> _EXERCISE AIM_: Your answer is to be the count alone: the number of lines in the data below where "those" appears.

> _DATASET SECTION_:
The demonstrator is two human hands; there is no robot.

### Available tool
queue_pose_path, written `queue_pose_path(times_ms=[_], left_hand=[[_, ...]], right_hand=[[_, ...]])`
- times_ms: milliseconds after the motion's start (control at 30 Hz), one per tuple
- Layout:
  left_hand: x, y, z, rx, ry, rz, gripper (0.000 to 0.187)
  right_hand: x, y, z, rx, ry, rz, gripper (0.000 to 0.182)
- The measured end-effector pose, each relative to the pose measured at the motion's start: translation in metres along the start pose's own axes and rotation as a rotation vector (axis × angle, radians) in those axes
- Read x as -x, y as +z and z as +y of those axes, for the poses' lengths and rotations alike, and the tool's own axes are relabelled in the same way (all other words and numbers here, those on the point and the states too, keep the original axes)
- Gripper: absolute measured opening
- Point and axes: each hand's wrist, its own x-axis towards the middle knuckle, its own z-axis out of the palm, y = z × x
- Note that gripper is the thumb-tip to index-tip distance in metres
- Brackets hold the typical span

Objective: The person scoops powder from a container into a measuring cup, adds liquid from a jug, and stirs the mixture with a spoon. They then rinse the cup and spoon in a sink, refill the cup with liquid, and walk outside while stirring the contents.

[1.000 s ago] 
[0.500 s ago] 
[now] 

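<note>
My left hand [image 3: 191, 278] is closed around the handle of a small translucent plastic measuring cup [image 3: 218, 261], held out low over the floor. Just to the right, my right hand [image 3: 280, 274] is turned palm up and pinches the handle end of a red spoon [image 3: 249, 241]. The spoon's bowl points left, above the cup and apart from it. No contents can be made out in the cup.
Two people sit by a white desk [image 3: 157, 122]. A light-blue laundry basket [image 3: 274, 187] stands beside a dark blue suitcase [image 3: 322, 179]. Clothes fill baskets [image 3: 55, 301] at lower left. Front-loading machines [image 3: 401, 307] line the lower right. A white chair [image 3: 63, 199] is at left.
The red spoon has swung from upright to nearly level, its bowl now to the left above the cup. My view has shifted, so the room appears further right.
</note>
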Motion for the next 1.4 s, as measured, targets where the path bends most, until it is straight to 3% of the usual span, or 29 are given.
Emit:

> _WRITTEN RESPONSE_: 2